What you should do:
Please repeat the entries exactly as they appear and omit any images.

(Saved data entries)
○ ○ ○

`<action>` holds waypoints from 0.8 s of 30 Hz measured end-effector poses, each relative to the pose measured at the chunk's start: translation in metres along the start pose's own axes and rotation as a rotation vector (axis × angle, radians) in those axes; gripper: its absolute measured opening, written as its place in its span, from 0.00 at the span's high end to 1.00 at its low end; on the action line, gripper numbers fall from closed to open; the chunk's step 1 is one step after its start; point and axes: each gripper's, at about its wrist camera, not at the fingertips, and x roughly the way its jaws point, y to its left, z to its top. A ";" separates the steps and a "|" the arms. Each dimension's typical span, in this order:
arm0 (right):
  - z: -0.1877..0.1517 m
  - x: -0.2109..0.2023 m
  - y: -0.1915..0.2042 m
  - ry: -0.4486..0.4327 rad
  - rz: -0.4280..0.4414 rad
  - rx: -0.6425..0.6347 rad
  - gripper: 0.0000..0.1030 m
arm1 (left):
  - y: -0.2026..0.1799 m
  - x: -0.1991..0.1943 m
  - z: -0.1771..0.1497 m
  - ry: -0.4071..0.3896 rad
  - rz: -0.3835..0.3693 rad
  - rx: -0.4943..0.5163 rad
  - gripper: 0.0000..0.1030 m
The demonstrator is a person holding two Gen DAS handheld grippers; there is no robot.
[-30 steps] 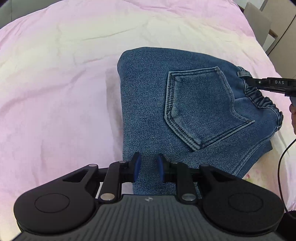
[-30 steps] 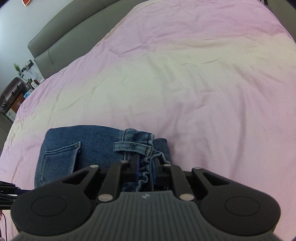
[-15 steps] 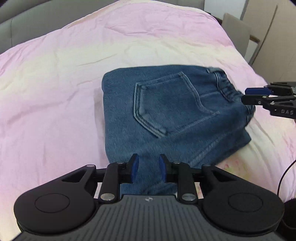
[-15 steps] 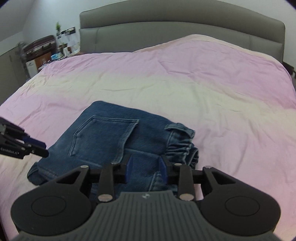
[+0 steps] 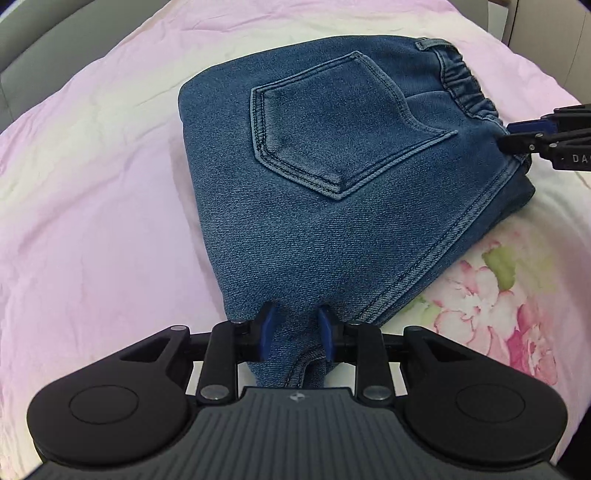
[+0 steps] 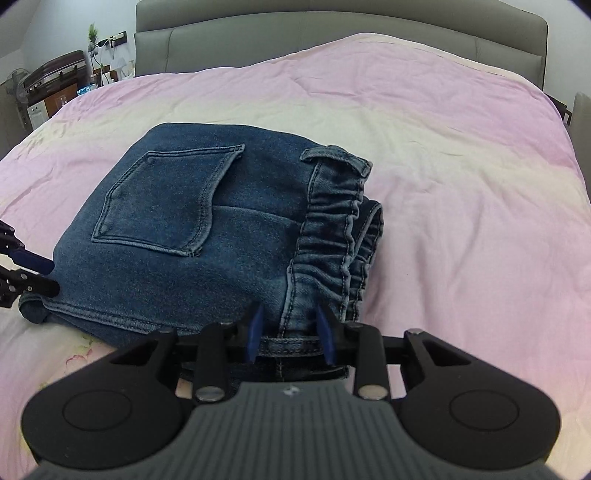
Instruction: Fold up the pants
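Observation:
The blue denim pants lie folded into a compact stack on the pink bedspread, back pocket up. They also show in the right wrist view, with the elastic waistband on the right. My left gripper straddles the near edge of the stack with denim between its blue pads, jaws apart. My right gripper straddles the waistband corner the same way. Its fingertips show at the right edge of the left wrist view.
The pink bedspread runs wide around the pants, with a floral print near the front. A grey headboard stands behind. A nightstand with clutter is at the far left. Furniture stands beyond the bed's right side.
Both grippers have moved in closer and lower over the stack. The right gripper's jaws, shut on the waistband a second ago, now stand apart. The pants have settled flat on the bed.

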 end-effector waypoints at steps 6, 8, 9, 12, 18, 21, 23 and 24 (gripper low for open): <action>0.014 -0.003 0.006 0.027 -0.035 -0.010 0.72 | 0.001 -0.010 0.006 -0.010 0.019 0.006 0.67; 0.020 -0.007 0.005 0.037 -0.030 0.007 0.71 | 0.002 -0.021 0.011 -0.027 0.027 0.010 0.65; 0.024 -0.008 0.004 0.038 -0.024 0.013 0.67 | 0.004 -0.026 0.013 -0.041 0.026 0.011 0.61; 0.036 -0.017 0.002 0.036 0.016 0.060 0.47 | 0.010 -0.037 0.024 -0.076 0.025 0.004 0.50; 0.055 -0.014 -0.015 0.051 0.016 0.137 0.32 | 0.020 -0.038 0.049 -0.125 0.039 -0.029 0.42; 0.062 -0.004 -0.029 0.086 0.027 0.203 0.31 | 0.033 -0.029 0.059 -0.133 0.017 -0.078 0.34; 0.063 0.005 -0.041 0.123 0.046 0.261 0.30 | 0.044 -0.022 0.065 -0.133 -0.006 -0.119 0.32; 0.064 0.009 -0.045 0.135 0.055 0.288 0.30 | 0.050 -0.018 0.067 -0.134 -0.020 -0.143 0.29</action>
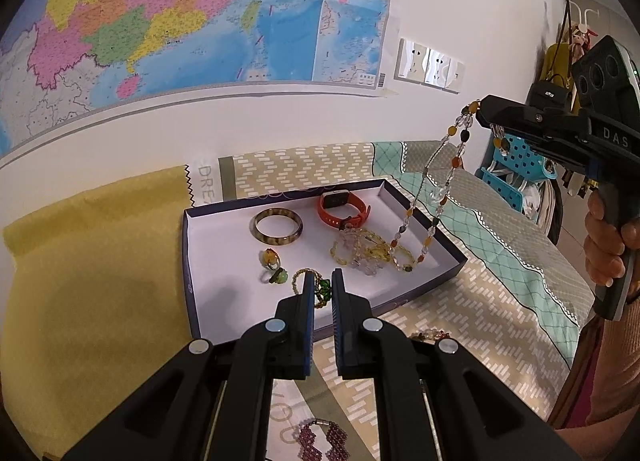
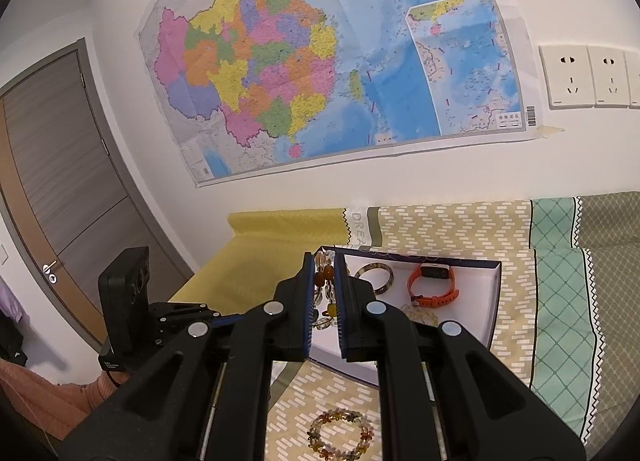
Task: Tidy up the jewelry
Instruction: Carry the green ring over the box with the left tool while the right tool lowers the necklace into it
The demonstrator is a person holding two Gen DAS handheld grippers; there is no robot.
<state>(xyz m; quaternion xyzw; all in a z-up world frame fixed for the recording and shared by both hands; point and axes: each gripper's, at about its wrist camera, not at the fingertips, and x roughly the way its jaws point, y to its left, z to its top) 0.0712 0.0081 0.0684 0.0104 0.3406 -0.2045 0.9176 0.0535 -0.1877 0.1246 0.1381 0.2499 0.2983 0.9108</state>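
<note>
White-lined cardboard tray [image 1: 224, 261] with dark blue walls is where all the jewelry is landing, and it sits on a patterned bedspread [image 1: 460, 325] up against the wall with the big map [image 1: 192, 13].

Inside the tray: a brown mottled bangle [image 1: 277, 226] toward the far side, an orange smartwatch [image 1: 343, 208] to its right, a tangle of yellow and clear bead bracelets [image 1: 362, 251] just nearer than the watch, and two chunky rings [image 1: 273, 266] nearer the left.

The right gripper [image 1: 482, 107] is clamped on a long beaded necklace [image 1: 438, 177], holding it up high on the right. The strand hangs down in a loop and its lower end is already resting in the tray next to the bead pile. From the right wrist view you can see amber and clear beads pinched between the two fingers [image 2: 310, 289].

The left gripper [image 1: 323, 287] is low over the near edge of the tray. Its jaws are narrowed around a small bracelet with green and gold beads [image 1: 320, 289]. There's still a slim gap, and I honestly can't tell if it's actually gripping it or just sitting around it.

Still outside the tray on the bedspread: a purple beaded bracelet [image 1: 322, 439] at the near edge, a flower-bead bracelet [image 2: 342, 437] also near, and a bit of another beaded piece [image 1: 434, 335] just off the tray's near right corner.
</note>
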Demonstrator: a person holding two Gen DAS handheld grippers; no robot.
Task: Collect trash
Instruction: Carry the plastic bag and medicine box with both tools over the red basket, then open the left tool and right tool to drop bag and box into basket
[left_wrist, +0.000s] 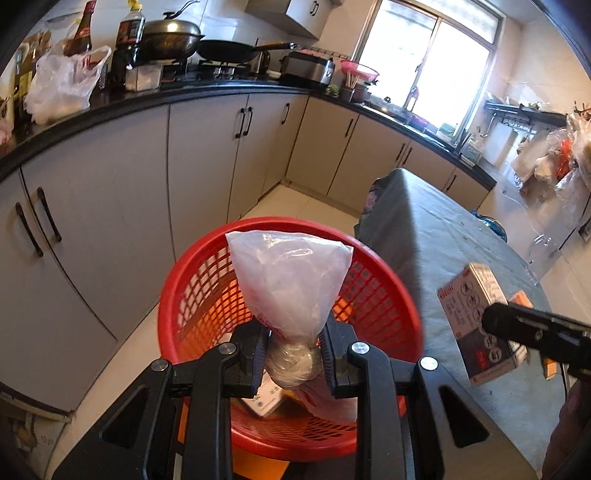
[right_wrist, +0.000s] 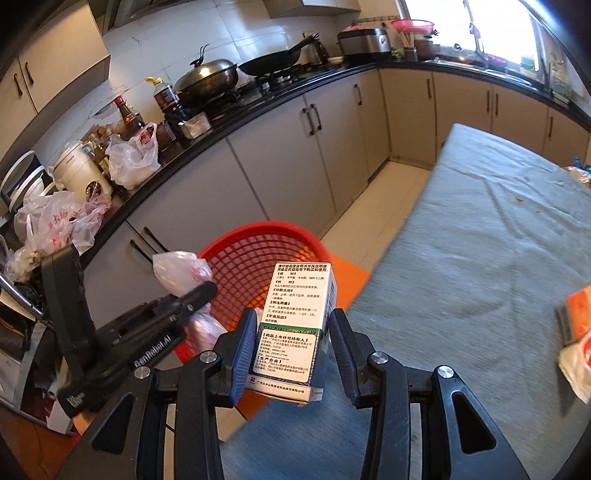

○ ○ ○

Answer for this exercise:
`<action>` holds waypoints from 0.8 s of 30 Hz measured end-effector poses, each relative to the pose measured at the chunk's start: translation in metres along the start pose's own axes and rotation as a rotation vector (axis × angle, radians) in those axes; gripper: its absolute measured opening, written as its place in its span, from 0.00 at the span's high end to 1.00 at its low end; on the action line, gripper numbers fall from closed to open; the chunk's step 1 is one step after its start; point and axes: each gripper's, at about its wrist camera, not at the fingertips, and x roughly the way its jaws point, y to its left, z to its top. A ";" separates the steps and a "|" the arms. Each dimension's typical span, in this order:
arm0 (right):
  - z: -0.1877..0.1517 m
  - x: -0.2109..0.2023 m
  - y: -0.1915..0.2042 m
  - ry: -0.4486..0.4327 rad
  - rz: -0.4280..0.4414 rad
  - rx: -0.6425..0.6347 rad
  - gripper: 0.0000..0.1030 m
arm1 (left):
  - y: -0.2026..0.1799 m
  - x: -0.1991..0.1943 m
  - z: -0.1771..0.1497 m
  - ry: -0.4071..0.3896 rad
  - rz: -0.3835..0.3693 rad
  - rx: -0.4943..0.5163 rad
  - gripper: 0.0000..0.1030 m
The demonstrator is a person holding two Gen DAS handheld grippers; there is no robot.
[-30 steps] 
[-30 steps] 
[-15 steps] 
[-15 steps] 
[+0 steps] 
[+0 steps] 
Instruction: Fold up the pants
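Observation:
The blue denim pants lie folded into a compact stack on the pink bedspread, back pocket up. They also show in the right wrist view, with the elastic waistband on the right. My left gripper straddles the near edge of the stack with denim between its blue pads, jaws apart. My right gripper straddles the waistband corner the same way. Its fingertips show at the right edge of the left wrist view.
The pink bedspread runs wide around the pants, with a floral print near the front. A grey headboard stands behind. A nightstand with clutter is at the far left. Furniture stands beyond the bed's right side.
Both grippers have moved in closer and lower over the stack. The right gripper's jaws, shut on the waistband a second ago, now stand apart. The pants have settled flat on the bed.
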
 end-effector waypoints at steps 6, 8, 9, 12, 18, 21, 23 and 24 (gripper low for open): <action>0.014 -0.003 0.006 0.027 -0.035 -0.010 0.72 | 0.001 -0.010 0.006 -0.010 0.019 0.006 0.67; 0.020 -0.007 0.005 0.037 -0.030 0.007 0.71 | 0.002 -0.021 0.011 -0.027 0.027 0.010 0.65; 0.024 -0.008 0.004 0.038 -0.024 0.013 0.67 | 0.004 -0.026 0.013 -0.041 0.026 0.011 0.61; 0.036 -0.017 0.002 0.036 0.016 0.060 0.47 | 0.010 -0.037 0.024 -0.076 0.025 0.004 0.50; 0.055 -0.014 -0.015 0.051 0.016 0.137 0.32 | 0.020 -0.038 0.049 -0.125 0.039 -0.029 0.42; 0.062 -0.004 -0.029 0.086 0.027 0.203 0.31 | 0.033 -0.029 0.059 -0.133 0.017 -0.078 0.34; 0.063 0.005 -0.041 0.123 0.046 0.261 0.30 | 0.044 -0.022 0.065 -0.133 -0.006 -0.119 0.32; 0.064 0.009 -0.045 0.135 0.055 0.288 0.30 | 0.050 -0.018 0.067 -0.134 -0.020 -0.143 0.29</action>
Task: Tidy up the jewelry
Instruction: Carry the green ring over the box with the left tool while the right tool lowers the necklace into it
The demonstrator is a person holding two Gen DAS handheld grippers; there is no robot.
<state>(xyz m; quaternion xyzw; all in a z-up world frame fixed for the recording and shared by both hands; point and axes: each gripper's, at about its wrist camera, not at the fingertips, and x roughly the way its jaws point, y to its left, z to its top) 0.0712 0.0081 0.0684 0.0104 0.3406 -0.2045 0.9176 0.0535 -0.1877 0.1246 0.1381 0.2499 0.2983 0.9108</state>
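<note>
White-lined cardboard tray [image 1: 224, 261] with dark blue walls is where all the jewelry is landing, and it sits on a patterned bedspread [image 1: 460, 325] up against the wall with the big map [image 1: 192, 13].

Inside the tray: a brown mottled bangle [image 1: 277, 226] toward the far side, an orange smartwatch [image 1: 343, 208] to its right, a tangle of yellow and clear bead bracelets [image 1: 362, 251] just nearer than the watch, and two chunky rings [image 1: 273, 266] nearer the left.

The right gripper [image 1: 482, 107] is clamped on a long beaded necklace [image 1: 438, 177], holding it up high on the right. The strand hangs down in a loop and its lower end is already resting in the tray next to the bead pile. From the right wrist view you can see amber and clear beads pinched between the two fingers [image 2: 310, 289].

The left gripper [image 1: 323, 287] is low over the near edge of the tray. Its jaws are narrowed around a small bracelet with green and gold beads [image 1: 320, 289]. There's still a slim gap, and I honestly can't tell if it's actually gripping it or just sitting around it.

Still outside the tray on the bedspread: a purple beaded bracelet [image 1: 322, 439] at the near edge, a flower-bead bracelet [image 2: 342, 437] also near, and a bit of another beaded piece [image 1: 434, 335] just off the tray's near right corner.
</note>
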Demonstrator: a person holding two Gen DAS handheld grippers; no robot.
Task: Collect trash
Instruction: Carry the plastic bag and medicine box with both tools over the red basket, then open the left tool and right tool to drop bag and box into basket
[left_wrist, +0.000s] 
[right_wrist, +0.000s] 

The exercise asks for nothing further.